*Data under study*:

☆ ☆ ☆ ☆

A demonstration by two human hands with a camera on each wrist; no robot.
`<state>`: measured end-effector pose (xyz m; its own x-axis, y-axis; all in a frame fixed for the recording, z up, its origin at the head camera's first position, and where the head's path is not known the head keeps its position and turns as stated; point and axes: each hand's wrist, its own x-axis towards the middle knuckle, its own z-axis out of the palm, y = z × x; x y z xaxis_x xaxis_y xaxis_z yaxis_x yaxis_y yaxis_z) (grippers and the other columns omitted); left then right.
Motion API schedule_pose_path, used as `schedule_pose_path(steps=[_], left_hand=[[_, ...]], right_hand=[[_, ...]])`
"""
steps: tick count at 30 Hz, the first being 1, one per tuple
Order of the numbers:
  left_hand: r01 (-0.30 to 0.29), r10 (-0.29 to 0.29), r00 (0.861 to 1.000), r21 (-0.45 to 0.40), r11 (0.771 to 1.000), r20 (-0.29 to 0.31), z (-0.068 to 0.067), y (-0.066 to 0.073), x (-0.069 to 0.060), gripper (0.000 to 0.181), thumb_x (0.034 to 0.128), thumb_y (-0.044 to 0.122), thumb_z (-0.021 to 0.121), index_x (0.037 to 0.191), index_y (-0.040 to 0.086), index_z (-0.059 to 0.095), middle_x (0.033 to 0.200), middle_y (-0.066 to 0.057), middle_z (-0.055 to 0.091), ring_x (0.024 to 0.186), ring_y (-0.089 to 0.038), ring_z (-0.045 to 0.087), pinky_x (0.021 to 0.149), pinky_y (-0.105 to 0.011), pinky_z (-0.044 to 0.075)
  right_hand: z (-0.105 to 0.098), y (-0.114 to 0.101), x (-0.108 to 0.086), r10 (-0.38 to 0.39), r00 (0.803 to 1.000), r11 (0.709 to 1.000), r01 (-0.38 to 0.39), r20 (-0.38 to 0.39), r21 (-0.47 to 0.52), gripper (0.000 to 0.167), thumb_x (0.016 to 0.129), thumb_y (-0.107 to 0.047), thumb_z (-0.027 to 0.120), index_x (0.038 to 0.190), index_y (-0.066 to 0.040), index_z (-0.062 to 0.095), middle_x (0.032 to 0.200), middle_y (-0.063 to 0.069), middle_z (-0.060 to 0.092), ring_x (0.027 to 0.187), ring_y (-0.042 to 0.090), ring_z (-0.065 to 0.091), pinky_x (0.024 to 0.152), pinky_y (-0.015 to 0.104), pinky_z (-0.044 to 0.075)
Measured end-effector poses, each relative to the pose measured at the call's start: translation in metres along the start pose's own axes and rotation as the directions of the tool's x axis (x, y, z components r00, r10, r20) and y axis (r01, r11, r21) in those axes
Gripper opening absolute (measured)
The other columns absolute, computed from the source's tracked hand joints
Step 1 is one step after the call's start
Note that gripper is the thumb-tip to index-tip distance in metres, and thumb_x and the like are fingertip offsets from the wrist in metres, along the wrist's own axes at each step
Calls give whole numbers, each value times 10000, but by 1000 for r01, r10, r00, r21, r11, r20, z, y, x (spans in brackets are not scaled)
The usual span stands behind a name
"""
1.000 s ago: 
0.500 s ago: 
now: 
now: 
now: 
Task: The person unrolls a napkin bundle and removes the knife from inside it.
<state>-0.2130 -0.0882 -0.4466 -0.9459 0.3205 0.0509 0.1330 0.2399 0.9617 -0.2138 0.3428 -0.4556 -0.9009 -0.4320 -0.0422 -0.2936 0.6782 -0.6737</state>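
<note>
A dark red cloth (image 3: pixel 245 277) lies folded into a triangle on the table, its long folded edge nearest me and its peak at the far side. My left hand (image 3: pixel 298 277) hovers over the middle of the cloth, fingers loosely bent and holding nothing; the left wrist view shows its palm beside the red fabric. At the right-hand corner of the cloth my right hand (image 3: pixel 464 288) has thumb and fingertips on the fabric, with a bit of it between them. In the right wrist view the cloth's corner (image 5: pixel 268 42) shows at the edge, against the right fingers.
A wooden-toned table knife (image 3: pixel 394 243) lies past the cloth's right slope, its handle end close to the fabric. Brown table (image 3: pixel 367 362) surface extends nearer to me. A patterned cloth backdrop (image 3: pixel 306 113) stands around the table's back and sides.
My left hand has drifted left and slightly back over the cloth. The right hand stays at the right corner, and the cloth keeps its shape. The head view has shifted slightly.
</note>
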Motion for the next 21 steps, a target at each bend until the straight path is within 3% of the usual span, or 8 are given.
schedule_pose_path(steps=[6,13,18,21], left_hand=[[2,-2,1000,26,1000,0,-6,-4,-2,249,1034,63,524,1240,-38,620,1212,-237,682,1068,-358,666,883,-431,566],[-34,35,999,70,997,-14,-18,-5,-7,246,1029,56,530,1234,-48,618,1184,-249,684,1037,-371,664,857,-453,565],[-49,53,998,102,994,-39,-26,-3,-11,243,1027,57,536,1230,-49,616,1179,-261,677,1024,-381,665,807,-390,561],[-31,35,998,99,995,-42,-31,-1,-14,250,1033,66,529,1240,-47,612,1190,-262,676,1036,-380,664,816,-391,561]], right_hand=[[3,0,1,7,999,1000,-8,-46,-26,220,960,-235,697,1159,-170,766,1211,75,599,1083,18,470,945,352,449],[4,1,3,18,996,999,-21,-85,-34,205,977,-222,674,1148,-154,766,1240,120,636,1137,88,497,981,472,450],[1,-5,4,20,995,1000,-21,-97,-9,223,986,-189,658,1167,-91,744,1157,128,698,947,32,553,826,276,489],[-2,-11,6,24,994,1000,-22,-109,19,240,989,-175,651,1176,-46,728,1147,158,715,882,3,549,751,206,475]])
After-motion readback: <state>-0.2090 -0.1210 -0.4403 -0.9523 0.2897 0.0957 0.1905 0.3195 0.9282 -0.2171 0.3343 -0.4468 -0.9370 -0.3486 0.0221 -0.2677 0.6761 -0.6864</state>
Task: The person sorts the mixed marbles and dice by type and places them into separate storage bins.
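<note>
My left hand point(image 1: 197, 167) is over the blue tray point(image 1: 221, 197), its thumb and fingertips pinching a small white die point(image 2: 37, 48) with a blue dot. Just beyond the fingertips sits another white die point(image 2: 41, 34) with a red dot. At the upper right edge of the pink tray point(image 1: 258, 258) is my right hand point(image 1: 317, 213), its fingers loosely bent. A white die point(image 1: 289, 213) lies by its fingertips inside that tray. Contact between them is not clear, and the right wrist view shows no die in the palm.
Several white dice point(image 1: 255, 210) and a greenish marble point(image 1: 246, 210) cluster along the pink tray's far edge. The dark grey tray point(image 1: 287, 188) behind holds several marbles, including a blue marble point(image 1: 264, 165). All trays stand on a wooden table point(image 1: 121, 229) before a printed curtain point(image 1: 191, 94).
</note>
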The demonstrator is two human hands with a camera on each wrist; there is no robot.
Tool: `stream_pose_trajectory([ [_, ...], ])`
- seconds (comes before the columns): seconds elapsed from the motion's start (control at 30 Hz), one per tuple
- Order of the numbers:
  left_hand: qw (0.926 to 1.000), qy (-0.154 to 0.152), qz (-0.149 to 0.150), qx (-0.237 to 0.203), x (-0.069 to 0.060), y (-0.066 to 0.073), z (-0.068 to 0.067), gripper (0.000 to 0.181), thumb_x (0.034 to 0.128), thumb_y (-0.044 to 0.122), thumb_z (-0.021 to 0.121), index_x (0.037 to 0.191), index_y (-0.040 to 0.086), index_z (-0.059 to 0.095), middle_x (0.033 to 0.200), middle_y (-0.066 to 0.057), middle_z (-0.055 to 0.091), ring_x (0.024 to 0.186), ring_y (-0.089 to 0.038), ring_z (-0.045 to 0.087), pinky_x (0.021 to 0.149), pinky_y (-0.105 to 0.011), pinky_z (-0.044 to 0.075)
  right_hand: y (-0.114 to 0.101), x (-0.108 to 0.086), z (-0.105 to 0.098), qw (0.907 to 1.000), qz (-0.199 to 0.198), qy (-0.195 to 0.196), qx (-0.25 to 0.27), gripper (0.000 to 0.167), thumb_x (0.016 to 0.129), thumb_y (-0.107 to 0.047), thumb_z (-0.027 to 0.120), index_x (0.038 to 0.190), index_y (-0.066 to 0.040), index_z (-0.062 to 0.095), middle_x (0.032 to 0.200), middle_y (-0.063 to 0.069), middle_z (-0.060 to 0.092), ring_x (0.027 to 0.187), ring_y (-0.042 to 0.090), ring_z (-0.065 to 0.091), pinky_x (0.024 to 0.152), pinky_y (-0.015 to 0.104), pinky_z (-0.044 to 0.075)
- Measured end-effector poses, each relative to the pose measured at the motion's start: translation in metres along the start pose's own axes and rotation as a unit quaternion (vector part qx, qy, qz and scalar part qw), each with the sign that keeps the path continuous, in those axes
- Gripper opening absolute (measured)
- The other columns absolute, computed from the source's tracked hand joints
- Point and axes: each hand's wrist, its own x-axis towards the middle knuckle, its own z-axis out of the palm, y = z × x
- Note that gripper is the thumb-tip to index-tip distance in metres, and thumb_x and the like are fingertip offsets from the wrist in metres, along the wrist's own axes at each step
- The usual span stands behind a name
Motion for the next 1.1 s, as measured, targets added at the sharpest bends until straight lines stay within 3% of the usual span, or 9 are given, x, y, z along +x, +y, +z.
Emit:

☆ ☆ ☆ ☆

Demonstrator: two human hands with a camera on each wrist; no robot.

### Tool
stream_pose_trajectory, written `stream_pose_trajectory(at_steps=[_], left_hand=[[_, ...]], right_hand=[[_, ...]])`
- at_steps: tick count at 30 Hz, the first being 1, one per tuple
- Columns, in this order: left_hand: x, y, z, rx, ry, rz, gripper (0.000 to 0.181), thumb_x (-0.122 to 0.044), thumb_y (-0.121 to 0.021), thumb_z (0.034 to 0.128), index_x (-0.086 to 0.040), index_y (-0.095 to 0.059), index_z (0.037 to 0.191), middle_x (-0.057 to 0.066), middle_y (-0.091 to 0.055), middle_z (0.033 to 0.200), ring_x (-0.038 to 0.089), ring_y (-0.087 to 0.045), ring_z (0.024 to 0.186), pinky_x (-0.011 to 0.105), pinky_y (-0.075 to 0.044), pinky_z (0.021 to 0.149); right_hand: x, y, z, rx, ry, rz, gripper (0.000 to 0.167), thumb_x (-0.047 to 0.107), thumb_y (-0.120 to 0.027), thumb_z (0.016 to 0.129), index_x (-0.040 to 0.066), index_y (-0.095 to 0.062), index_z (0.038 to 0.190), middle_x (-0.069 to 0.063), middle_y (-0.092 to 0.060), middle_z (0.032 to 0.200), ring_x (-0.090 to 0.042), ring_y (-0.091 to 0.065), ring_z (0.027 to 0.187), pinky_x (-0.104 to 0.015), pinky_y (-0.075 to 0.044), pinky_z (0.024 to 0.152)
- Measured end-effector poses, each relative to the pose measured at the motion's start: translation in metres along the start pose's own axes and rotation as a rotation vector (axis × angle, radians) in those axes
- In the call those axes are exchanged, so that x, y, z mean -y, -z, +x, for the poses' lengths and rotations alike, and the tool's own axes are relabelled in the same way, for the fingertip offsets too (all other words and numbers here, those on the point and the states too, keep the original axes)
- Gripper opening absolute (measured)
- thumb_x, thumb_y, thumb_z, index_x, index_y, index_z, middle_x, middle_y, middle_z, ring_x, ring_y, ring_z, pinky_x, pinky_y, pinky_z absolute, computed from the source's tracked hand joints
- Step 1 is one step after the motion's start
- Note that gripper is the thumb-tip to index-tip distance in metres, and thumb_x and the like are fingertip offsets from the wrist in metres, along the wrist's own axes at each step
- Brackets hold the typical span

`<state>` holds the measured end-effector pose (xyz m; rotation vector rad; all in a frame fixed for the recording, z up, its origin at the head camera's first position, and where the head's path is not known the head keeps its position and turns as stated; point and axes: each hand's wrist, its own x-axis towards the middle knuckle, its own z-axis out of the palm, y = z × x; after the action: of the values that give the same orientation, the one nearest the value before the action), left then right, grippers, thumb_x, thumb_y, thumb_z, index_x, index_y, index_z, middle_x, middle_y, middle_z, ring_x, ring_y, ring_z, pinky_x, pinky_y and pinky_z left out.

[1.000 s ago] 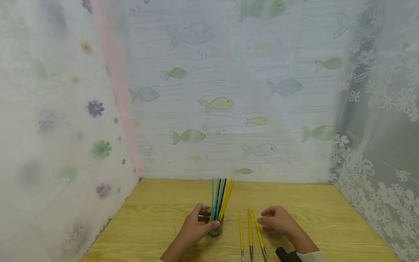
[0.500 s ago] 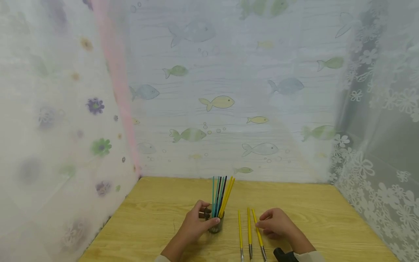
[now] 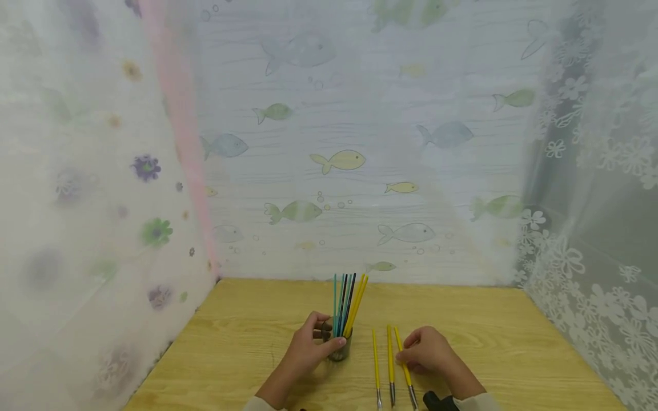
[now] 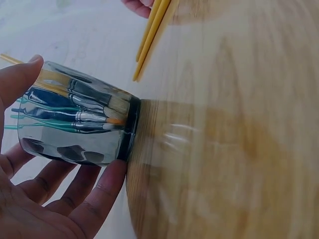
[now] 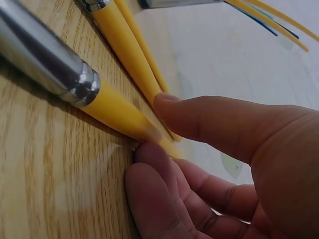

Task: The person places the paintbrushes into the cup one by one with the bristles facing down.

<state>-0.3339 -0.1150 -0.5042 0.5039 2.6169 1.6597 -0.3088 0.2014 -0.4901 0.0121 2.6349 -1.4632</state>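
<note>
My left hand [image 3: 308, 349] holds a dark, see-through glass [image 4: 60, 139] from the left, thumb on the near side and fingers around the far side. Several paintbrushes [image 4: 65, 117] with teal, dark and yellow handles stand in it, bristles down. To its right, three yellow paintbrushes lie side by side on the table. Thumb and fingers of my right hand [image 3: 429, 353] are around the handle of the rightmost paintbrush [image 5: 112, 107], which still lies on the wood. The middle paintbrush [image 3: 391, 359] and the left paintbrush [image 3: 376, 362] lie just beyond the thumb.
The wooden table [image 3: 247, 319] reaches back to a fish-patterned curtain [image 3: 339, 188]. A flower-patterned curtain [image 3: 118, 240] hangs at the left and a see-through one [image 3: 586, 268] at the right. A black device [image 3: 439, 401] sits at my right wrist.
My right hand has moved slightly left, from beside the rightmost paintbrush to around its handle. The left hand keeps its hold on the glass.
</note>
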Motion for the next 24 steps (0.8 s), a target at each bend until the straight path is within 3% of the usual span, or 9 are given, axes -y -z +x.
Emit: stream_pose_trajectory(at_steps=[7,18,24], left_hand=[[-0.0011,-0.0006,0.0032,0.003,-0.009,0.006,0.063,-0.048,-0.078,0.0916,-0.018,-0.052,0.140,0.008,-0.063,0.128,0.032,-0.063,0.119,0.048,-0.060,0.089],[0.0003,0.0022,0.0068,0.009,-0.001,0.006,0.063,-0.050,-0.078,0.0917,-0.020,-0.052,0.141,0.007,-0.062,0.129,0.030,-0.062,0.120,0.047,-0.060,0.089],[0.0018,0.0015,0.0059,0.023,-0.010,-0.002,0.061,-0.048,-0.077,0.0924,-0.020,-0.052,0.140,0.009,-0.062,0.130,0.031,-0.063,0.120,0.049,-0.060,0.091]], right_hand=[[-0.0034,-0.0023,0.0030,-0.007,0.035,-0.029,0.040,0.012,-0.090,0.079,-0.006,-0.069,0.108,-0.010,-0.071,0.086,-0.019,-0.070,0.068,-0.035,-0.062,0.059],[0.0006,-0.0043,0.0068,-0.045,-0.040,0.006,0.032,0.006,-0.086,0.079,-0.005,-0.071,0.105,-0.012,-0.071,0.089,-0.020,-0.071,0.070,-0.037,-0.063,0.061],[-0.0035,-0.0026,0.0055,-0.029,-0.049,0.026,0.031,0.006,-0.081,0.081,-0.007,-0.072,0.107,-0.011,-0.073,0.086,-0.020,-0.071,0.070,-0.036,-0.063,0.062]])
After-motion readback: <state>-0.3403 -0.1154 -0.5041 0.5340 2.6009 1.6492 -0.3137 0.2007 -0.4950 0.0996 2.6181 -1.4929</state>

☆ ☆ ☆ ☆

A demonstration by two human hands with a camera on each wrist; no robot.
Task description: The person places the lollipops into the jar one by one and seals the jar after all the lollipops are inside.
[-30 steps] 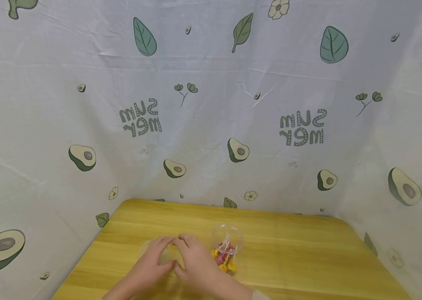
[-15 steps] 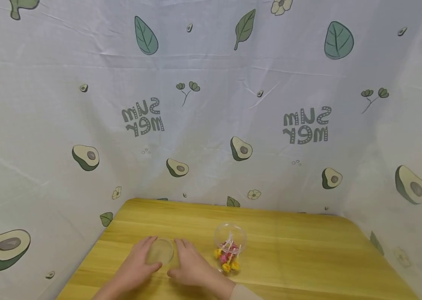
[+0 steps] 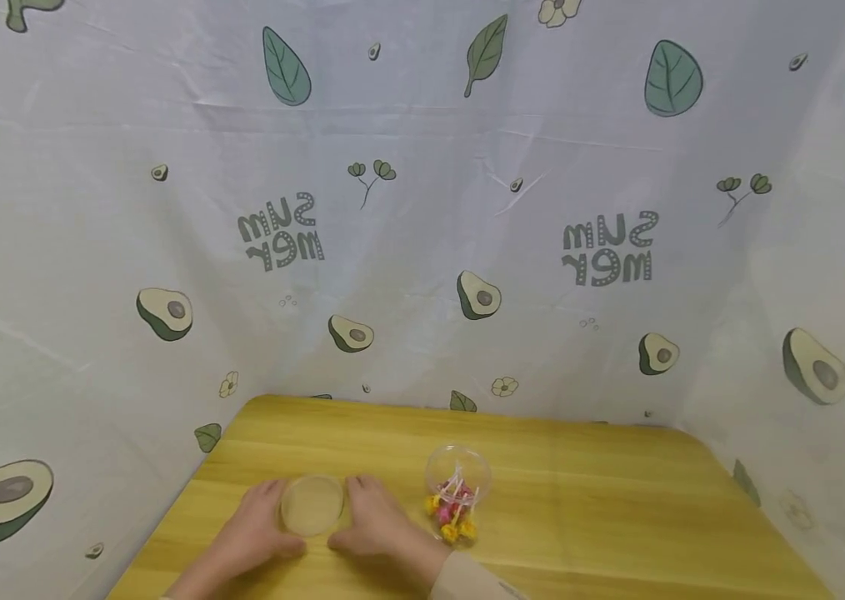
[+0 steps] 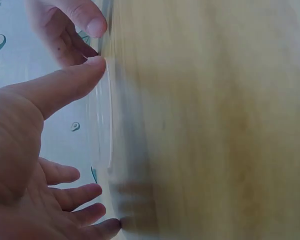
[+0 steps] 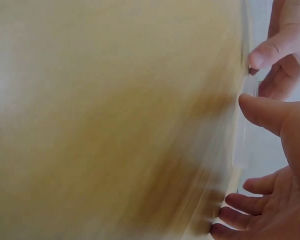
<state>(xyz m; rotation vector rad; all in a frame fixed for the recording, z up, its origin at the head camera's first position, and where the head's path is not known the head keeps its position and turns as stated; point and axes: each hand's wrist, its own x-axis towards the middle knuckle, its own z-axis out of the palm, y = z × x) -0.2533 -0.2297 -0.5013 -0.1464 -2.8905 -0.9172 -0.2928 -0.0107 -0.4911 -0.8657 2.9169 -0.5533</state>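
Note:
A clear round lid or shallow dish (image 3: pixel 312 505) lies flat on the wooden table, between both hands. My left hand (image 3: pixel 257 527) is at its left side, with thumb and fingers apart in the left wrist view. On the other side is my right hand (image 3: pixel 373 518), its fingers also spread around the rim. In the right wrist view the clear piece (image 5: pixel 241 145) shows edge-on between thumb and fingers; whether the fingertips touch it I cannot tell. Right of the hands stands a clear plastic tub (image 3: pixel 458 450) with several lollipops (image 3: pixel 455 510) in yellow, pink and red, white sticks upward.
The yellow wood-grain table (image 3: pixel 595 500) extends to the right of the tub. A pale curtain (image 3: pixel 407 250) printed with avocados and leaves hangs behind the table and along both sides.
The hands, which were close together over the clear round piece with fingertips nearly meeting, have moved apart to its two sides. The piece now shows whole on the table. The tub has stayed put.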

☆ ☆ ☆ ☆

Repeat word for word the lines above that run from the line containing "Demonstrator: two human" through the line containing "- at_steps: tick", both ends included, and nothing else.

*Finished task*:
Demonstrator: two human hands with a camera on each wrist; no robot.

### Tool
stream_pose_trajectory, written `stream_pose_trajectory(at_steps=[_], left_hand=[[_, ...]], right_hand=[[_, ...]])`
- at_steps: tick count at 30 Hz, the first being 1, one per tuple

The exercise requires no further work.